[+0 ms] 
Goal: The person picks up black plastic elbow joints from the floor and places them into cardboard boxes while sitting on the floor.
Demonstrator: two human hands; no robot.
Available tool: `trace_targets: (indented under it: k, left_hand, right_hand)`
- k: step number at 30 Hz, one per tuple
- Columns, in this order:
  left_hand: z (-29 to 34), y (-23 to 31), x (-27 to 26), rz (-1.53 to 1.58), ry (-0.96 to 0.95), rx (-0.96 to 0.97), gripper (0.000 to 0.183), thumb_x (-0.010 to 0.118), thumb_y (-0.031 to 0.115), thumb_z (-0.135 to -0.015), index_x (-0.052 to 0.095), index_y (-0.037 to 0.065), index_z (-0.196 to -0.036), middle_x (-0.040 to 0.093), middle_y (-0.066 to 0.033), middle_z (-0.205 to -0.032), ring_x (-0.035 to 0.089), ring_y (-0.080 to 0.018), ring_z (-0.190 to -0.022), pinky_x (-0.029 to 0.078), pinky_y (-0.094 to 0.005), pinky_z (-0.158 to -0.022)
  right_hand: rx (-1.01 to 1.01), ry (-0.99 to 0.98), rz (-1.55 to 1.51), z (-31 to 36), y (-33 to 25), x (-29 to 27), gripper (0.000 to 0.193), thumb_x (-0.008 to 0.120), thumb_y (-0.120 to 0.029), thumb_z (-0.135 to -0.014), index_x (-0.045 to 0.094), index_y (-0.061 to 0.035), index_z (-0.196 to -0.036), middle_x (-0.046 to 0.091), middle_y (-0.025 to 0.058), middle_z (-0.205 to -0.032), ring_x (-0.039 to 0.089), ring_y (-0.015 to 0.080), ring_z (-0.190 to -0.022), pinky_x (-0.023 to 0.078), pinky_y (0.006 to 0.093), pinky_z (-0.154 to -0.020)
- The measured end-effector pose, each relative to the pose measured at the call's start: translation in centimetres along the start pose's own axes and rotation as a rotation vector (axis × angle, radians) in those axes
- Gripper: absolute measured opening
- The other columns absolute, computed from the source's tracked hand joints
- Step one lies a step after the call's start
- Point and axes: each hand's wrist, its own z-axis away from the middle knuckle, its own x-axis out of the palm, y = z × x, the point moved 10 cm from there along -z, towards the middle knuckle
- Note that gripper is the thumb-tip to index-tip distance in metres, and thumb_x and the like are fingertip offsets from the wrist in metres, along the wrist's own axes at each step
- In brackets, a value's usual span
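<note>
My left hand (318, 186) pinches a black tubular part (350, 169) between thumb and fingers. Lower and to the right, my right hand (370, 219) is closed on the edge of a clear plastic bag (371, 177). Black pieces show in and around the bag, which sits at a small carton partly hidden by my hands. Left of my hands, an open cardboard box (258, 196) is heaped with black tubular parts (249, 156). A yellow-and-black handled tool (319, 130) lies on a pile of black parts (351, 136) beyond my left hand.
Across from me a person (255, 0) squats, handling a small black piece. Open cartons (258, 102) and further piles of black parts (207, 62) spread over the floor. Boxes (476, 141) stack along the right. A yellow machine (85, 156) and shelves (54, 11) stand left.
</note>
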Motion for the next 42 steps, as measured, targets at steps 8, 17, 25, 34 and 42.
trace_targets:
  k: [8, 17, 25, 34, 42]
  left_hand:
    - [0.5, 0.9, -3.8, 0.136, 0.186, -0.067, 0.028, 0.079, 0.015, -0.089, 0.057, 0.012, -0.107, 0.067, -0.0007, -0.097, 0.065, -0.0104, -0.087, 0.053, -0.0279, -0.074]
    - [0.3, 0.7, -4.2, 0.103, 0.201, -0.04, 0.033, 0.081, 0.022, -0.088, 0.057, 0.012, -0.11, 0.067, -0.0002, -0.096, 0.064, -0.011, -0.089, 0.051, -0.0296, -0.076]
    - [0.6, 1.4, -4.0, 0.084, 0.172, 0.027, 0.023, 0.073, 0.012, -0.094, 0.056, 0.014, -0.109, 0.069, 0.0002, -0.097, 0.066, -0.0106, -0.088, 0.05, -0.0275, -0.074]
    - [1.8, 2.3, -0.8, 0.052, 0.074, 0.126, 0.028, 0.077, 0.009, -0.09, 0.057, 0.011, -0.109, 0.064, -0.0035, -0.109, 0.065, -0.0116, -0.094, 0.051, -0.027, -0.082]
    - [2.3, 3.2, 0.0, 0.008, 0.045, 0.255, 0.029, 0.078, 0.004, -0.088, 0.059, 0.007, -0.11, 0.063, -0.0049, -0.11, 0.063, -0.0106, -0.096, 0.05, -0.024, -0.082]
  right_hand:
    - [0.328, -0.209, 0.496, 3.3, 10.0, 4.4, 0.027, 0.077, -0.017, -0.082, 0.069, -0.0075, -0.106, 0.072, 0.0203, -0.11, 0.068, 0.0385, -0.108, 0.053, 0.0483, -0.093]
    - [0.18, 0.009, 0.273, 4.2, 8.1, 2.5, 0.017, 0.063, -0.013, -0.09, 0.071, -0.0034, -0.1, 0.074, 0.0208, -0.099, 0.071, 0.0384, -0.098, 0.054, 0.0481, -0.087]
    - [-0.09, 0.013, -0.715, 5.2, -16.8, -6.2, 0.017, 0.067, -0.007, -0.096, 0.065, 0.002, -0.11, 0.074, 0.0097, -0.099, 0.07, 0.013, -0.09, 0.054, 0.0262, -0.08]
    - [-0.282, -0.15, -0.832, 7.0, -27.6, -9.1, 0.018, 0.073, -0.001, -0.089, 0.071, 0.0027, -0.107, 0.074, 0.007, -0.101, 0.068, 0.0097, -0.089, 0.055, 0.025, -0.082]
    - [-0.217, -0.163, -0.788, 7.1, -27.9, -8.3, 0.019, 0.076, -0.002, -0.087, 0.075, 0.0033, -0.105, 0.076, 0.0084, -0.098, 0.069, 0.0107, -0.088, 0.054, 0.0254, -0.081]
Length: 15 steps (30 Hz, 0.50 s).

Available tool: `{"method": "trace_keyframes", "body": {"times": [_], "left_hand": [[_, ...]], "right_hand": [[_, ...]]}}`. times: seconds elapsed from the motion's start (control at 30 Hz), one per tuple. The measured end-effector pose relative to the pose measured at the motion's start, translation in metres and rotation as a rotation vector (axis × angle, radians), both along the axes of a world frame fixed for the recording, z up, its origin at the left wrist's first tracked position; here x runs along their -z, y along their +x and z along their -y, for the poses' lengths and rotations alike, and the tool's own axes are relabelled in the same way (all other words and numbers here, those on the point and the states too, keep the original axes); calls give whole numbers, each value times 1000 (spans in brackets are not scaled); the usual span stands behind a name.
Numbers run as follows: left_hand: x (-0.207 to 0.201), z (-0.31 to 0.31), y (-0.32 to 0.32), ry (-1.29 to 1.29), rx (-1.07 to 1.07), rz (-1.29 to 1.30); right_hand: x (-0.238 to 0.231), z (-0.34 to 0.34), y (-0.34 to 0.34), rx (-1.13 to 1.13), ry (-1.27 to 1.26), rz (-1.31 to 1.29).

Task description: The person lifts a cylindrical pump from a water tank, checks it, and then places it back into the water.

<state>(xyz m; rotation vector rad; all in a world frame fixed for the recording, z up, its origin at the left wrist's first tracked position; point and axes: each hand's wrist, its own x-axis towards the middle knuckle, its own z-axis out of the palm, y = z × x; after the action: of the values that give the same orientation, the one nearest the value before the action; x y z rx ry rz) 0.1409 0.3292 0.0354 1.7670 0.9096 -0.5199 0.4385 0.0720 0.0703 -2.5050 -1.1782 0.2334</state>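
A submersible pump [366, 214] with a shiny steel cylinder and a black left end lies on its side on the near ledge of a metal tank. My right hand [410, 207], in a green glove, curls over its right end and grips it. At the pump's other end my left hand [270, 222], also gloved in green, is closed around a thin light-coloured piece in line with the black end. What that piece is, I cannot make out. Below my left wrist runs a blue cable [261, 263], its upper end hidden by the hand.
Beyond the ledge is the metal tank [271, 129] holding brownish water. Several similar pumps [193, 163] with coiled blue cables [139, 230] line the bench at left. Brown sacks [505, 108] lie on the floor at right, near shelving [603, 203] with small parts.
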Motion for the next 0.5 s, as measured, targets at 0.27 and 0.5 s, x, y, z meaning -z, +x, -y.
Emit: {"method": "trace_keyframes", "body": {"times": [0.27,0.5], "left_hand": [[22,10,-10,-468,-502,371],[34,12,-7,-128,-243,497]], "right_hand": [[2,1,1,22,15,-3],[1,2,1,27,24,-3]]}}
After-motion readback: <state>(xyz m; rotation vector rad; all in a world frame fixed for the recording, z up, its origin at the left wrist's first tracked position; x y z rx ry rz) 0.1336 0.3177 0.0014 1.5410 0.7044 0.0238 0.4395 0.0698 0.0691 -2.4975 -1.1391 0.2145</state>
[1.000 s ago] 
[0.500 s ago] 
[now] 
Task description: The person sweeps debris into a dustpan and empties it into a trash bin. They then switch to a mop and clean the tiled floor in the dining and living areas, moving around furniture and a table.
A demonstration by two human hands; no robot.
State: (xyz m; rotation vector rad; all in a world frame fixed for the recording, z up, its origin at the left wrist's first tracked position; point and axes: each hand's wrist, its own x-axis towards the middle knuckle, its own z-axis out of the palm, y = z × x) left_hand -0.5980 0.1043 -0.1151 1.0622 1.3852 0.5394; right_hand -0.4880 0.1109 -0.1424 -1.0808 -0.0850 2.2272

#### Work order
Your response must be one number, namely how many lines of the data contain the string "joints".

#### Output for this task
2